Do not repeat pictures. Repeat exactly the lines of the listing below from its first line through the line with "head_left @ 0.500".
◇ ◇ ◇ ◇
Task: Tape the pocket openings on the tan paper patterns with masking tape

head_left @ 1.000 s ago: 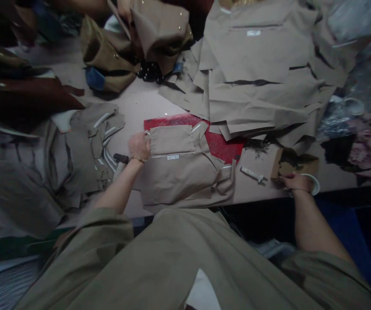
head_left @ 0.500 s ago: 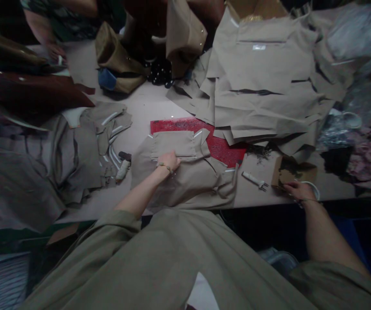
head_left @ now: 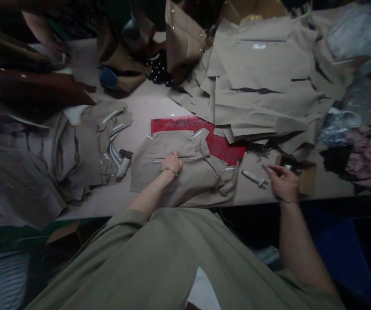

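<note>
A taupe fabric piece (head_left: 174, 144) with a stitched rectangular panel lies partly over a red board (head_left: 222, 150). My left hand (head_left: 172, 163) rests on it at the panel's lower edge, its fingers curled down on the cloth. My right hand (head_left: 284, 181) is raised beside a small cardboard box (head_left: 308, 177), thumb and fingers pinched round a small thing that I cannot make out. Left of that hand lies a pale-handled pronged tool (head_left: 254, 178). Small dark bits (head_left: 260, 150) are scattered behind the tool.
Large stacked fabric pieces (head_left: 266, 64) fill the back right, with clear plastic (head_left: 360, 34) beyond. More fabric (head_left: 85, 150) and a wrapped tool (head_left: 123, 168) lie left. Bags (head_left: 185, 38) stand at the back. Another person's hand (head_left: 57, 49) is at the far left.
My right hand has moved left and up from the cardboard box, with its fingers pinched. My left hand has shifted slightly right on the cloth. A bag at the back has moved.
</note>
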Action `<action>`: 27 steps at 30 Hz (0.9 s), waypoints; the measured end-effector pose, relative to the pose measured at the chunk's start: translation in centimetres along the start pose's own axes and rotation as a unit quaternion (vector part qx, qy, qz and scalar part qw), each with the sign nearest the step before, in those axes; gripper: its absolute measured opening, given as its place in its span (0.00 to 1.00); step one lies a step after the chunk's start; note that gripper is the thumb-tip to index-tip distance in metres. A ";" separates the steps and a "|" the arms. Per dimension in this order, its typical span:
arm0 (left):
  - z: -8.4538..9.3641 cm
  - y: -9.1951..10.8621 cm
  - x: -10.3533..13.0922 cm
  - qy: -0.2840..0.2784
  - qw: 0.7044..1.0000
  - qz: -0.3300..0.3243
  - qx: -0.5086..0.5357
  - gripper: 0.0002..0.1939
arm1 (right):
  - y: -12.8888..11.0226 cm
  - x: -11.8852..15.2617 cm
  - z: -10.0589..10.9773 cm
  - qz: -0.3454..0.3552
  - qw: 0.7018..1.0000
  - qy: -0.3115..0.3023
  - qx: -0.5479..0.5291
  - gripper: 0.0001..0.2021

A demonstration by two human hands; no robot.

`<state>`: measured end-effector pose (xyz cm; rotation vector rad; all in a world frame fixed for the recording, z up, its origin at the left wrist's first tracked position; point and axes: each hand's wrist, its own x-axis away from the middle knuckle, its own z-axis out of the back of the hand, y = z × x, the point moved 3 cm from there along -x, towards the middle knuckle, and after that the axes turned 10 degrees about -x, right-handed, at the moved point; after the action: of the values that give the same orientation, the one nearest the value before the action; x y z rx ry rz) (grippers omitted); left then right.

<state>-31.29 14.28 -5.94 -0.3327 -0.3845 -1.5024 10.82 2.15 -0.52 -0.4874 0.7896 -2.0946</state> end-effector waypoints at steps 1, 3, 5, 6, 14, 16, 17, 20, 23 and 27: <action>0.2 -0.2 0.3 -0.002 1.000 -0.001 -0.001 0.17 | -2.4 1.7 -2.4 0.001 0.996 -0.061 -0.071 0.22; 0.9 -0.7 1.4 0.005 1.000 -0.017 -0.007 0.19 | -7.1 5.2 -7.4 0.004 0.965 -0.178 -0.195 0.26; 1.5 -1.3 3.4 0.041 0.994 -0.104 -0.003 0.24 | -10.9 8.4 -11.7 -0.006 0.928 -0.264 -0.262 0.29; 1.7 -1.6 4.7 0.063 0.983 -0.175 0.008 0.25 | -12.3 9.7 -13.4 -0.014 0.913 -0.296 -0.281 0.30; 0.6 -5.5 8.9 0.146 0.913 -0.369 0.094 0.12 | -15.7 14.0 -20.2 -0.065 0.853 -0.411 -0.315 0.31; 0.4 -6.4 7.4 0.154 0.913 -0.353 0.133 0.11 | -16.3 13.6 -21.5 -0.036 0.857 -0.408 -0.311 0.29; 0.2 -6.7 6.4 0.158 0.918 -0.329 0.155 0.10 | -16.8 13.1 -22.1 -0.006 0.865 -0.403 -0.300 0.27; -0.7 -7.8 3.1 0.163 0.943 -0.200 0.209 0.09 | -18.5 10.8 -23.9 0.126 0.904 -0.367 -0.177 0.17; -2.1 -8.0 0.9 0.146 0.957 -0.104 0.227 0.10 | -19.6 8.6 -25.9 0.230 0.902 -0.364 0.032 0.15; -3.3 -7.6 -0.1 0.130 0.964 -0.075 0.219 0.10 | -19.6 7.5 -28.2 0.271 0.860 -0.409 0.141 0.14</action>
<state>-38.70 12.57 -9.08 0.2463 -0.5259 -1.5381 -21.04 15.40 -7.15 -0.7994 0.0794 -1.2513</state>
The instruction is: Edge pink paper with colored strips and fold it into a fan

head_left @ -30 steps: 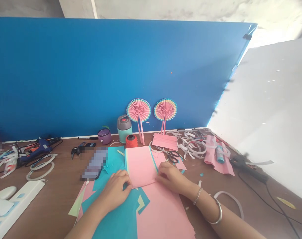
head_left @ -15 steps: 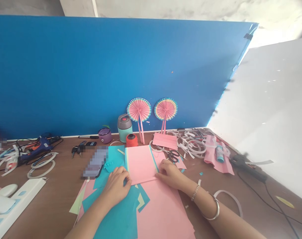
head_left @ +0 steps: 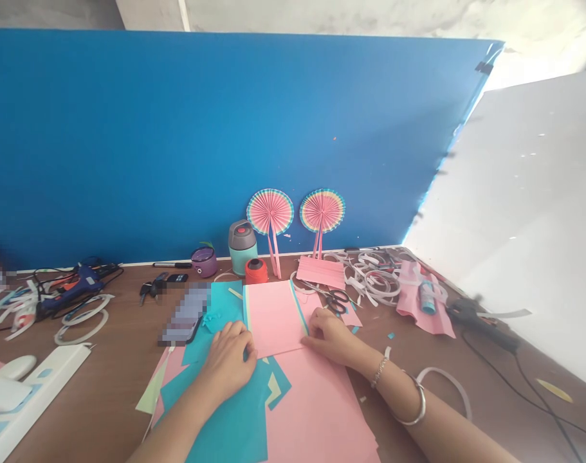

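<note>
A pink paper sheet (head_left: 274, 318) with blue and pale yellow strips along its two sides lies in front of me. My left hand (head_left: 232, 354) is closed at its near left corner, fingers curled down and thumb on the edge. At the near right corner, my right hand (head_left: 324, 334) pinches the same sheet. Beneath are larger pink sheets (head_left: 316, 405) and teal paper (head_left: 229, 418). Two round pleated paper fans, a left one (head_left: 270, 211) and a right one (head_left: 322, 210), lean against the blue board. A pleated pink piece (head_left: 320, 272) rests below the right fan.
Scissors (head_left: 338, 301) lie just beyond my right hand. A phone (head_left: 184, 315) sits left of the sheet. Behind stand a purple cup (head_left: 204, 262), a teal flask (head_left: 243, 251) and its red cap-like piece (head_left: 256, 271). Glue guns, white strips and a power strip (head_left: 36, 392) surround the work.
My left hand has shifted very slightly to the right. The near edge of the pink sheet looks a little flatter between my hands; my right hand stays in place.
</note>
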The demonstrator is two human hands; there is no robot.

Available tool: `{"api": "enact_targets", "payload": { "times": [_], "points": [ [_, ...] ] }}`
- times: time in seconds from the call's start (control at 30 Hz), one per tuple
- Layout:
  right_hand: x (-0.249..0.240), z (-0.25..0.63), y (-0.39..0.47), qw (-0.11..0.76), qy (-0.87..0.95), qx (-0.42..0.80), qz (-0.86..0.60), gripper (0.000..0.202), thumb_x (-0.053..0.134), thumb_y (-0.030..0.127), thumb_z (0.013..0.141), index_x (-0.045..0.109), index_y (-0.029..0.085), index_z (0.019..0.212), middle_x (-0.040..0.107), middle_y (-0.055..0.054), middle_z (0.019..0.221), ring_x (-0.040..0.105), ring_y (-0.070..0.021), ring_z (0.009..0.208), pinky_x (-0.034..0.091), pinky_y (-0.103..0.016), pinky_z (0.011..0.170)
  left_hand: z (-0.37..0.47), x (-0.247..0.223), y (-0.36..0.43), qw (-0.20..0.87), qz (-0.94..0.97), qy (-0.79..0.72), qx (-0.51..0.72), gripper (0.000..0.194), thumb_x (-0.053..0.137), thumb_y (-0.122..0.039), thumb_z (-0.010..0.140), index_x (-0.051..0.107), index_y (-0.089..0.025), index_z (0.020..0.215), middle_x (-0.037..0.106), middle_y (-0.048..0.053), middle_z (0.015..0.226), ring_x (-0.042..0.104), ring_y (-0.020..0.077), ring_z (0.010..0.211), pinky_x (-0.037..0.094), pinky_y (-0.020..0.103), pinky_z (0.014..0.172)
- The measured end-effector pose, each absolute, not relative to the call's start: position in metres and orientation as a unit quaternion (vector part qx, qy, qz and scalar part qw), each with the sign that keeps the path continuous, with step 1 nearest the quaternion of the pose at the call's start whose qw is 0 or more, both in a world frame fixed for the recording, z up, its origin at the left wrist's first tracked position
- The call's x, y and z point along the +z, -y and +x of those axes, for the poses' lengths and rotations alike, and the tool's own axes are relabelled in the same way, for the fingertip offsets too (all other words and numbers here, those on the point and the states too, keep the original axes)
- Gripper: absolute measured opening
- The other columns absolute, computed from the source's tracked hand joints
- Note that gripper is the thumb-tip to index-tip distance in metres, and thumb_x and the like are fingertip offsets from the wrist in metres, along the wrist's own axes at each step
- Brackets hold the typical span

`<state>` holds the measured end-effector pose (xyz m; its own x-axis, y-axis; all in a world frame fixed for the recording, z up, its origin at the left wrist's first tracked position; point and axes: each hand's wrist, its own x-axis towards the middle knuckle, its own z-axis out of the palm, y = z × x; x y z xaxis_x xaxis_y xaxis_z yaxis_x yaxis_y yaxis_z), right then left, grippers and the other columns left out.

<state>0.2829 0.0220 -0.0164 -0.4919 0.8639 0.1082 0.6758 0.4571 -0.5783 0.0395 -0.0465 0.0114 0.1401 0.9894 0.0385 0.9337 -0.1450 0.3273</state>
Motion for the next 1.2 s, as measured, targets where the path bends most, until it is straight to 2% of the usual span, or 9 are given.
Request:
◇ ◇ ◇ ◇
- REPLY -
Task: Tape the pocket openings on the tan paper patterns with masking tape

head_left @ 1.000 s ago: 
head_left @ 0.500 s ago: 

The response is now complete.